3. The language learning system of claim 2, wherein

the learning processing unit
further includes a speech recognizer configured to change the speech to text data when the utterance information of the user is the speech.

4. The language learning system of claim 2, wherein

the response inducer includes:
a core word extractor configured to extracte a core word to the user terminal using a response utterance candidate generated by the utterance candidate generator and to present the core word to the user terminal;
a grammar error generator configured to model grammar error generation using the response utterance candidate generated by the utterance candidate generator, to generate a sentence or an example problem with the grammar error and to present the generated sentence or example problem to the user terminal; and
a grammar error detector configured to detecting a grammar error for a response corrected and uttered by the user using the core word extractor and the grammar error detector.

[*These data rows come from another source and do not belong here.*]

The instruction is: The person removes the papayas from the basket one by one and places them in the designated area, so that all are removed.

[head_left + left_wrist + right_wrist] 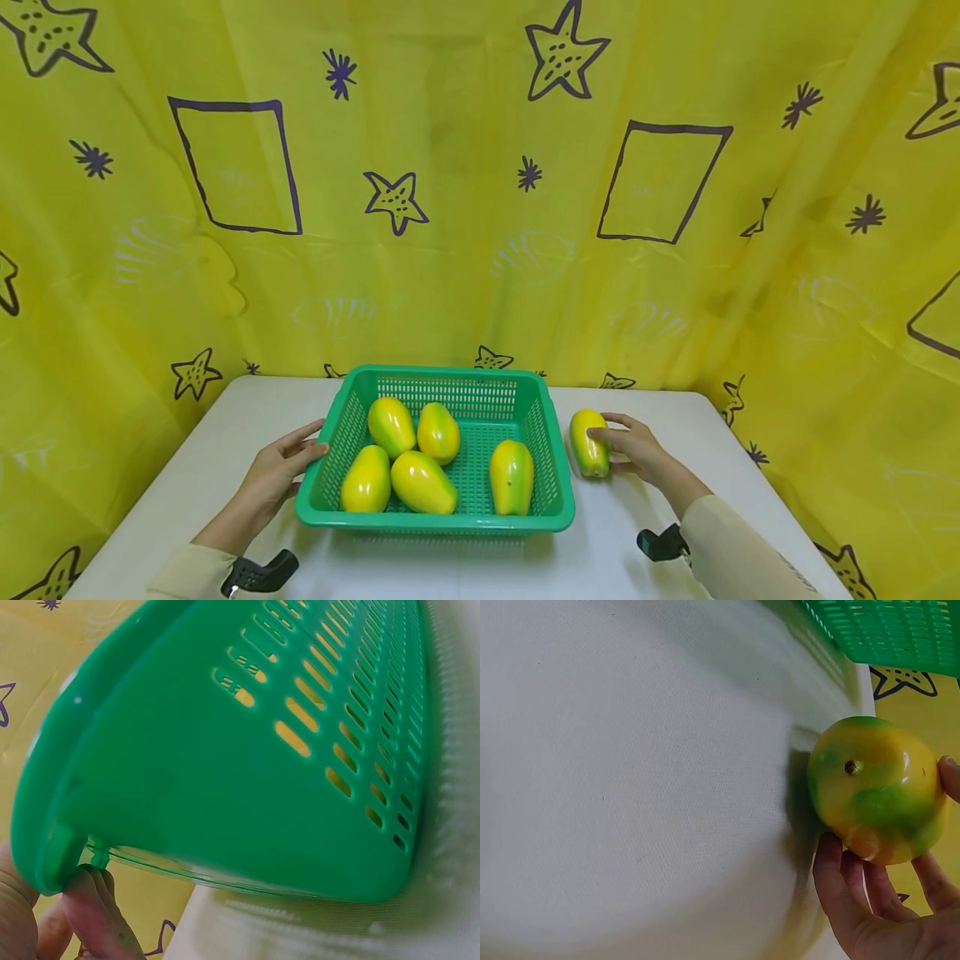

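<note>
A green plastic basket [435,522] with slotted walls holds several yellow-green papayas [423,483]. Most lie toward its left; a single papaya [512,477] lies at the right. My left hand [276,467] grips the left rim, thumb on top and fingers underneath; the left wrist view shows those fingers [101,911] below the rim. Just right of the basket, my right hand [636,446] holds another papaya [588,442], thumb on one side and fingers curled round the other. Its brown-dotted end [850,768] faces the right wrist camera.
The basket stands on a white table [630,542]. Behind the table and along both sides hangs a yellow curtain [450,275] printed with dark stars and rectangles. Dark straps with camera mounts [262,575] sit at both wrists.
</note>
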Motion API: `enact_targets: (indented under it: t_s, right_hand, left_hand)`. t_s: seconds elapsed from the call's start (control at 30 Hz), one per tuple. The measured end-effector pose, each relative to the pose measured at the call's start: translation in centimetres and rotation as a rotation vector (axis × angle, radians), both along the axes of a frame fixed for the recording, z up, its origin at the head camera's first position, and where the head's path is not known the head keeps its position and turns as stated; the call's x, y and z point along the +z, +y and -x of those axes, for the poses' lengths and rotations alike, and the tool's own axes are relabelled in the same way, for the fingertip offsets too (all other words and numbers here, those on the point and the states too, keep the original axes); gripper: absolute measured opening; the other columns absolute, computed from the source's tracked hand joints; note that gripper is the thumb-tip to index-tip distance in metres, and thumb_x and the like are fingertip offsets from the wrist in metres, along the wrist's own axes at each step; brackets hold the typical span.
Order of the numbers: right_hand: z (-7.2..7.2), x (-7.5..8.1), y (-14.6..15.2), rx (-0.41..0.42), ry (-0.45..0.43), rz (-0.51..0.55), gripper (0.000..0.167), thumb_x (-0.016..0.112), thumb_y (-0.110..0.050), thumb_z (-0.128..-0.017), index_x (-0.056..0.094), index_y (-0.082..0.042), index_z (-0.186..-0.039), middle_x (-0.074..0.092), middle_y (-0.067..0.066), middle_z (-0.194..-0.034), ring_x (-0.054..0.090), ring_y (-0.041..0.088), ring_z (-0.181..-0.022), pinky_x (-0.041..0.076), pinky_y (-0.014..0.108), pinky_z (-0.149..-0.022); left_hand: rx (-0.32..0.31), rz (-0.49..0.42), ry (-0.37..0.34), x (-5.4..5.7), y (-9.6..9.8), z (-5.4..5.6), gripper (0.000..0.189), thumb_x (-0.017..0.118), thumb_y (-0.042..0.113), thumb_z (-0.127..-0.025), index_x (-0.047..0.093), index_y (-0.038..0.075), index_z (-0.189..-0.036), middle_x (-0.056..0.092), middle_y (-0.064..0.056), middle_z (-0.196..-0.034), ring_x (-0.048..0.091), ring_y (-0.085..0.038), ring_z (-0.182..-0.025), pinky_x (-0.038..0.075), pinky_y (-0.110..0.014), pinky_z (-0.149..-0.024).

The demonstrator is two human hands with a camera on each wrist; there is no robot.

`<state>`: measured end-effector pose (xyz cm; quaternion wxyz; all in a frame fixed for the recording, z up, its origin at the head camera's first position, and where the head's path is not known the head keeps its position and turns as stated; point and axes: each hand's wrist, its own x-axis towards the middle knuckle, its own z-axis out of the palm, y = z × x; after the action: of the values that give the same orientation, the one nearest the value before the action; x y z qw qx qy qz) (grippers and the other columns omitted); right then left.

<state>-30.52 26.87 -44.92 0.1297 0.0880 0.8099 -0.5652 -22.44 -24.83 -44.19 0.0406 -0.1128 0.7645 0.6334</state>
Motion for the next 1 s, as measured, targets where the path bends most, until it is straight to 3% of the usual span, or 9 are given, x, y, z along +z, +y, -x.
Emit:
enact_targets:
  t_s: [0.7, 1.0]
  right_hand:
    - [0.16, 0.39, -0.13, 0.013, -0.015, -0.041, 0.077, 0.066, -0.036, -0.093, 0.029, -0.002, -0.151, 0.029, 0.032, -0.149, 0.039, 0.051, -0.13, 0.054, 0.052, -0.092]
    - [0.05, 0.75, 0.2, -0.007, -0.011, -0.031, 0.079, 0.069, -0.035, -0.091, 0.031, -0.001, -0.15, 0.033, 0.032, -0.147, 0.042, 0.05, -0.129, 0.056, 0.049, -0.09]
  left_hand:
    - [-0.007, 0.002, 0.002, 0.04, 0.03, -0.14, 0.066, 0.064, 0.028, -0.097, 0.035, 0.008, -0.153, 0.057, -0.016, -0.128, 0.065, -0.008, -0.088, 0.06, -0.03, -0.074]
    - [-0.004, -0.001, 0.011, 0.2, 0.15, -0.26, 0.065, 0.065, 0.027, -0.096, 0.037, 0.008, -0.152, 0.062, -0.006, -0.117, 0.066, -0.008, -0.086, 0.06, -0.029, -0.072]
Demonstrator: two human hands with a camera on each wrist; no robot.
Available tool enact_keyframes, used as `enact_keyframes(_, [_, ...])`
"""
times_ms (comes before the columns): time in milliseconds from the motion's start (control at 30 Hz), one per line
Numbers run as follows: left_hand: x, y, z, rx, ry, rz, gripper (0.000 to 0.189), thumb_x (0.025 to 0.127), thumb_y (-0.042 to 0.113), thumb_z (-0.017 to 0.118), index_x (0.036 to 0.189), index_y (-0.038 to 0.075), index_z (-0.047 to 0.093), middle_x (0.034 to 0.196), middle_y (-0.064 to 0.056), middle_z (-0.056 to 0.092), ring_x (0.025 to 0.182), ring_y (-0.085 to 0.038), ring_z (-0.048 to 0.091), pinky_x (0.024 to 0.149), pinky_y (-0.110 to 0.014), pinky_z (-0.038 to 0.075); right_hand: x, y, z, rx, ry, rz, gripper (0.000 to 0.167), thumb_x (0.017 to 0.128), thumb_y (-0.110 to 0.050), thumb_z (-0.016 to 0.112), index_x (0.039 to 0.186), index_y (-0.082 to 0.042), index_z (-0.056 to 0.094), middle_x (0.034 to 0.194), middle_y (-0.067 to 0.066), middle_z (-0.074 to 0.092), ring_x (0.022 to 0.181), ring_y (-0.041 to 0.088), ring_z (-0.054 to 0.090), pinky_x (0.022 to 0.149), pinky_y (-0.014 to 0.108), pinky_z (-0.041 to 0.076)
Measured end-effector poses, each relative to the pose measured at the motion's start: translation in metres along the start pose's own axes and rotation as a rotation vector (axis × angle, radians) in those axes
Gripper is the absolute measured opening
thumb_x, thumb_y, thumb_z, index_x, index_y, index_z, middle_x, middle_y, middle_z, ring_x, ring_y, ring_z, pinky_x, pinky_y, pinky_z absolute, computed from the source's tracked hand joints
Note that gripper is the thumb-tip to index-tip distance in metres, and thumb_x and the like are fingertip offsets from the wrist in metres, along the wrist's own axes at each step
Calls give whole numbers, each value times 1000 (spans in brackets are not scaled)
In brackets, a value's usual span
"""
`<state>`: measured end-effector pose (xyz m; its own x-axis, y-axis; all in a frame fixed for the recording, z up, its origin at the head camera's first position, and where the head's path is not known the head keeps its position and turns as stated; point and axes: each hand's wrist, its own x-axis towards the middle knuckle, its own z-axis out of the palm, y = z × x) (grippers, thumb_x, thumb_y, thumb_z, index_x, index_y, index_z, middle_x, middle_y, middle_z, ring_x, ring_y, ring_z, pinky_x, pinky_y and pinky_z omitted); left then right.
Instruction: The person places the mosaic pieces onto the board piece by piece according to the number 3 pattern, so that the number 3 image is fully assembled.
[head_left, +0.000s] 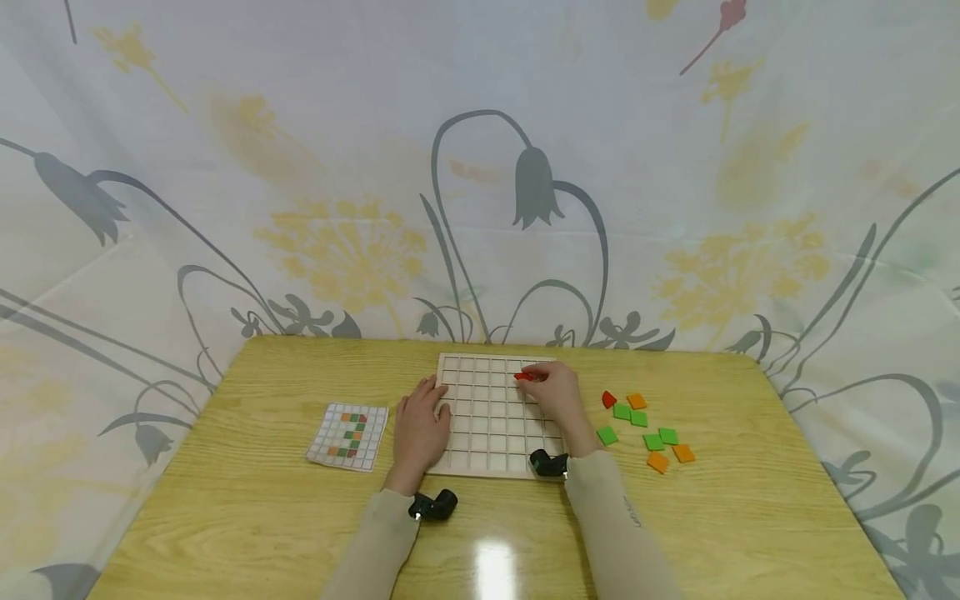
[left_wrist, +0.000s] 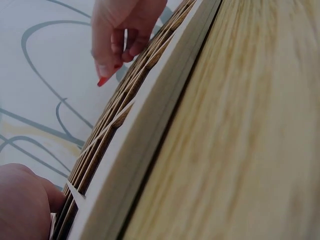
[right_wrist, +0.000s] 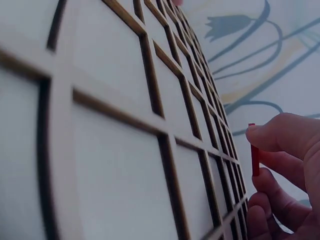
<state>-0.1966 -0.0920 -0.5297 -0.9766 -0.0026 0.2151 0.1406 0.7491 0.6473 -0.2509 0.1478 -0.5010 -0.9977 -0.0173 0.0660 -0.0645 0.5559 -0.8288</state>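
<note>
There it was, a red tile point(head_left: 522, 377) pinched in the right hand point(head_left: 557, 393), over the far right part of the board point(head_left: 480, 423)! The left hand point(head_left: 422, 427) rested on the board's left edge, near a card point(head_left: 347, 437) printed with a coloured grid. And out right on the table point(head_left: 225, 508), loose tiles point(head_left: 654, 442) lay scattered: five green, three orange, one red!

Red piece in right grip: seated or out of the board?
Out. Right wrist view: the right grip pinches the red piece, backdrop visible between it and the board.
</note>
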Motion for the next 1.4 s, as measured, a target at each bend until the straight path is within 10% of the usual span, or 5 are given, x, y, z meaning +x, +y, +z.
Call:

5. The language learning system of claim 4, wherein

the core word extractor configured to tag an input sentence selected from the response utterance candidate data in a minimum semantic unit, to sequentially extract words from the input sentence, to change a non-registered word of the extracted words corresponding to a noun or a verb to a basic form and to store the non-registered word as a core word.

6. The language learning system of claim 4, wherein

the grammar error generator configured to extract a model of a grammar error sentence based on a minimum semantic unit of the input sentence selected from the response utterance candidate data, to predict and to generate an error word based on a probability value of a position and a kind of the grammar error, and to generate the example problem including a sentence substituted into the error word or the error word.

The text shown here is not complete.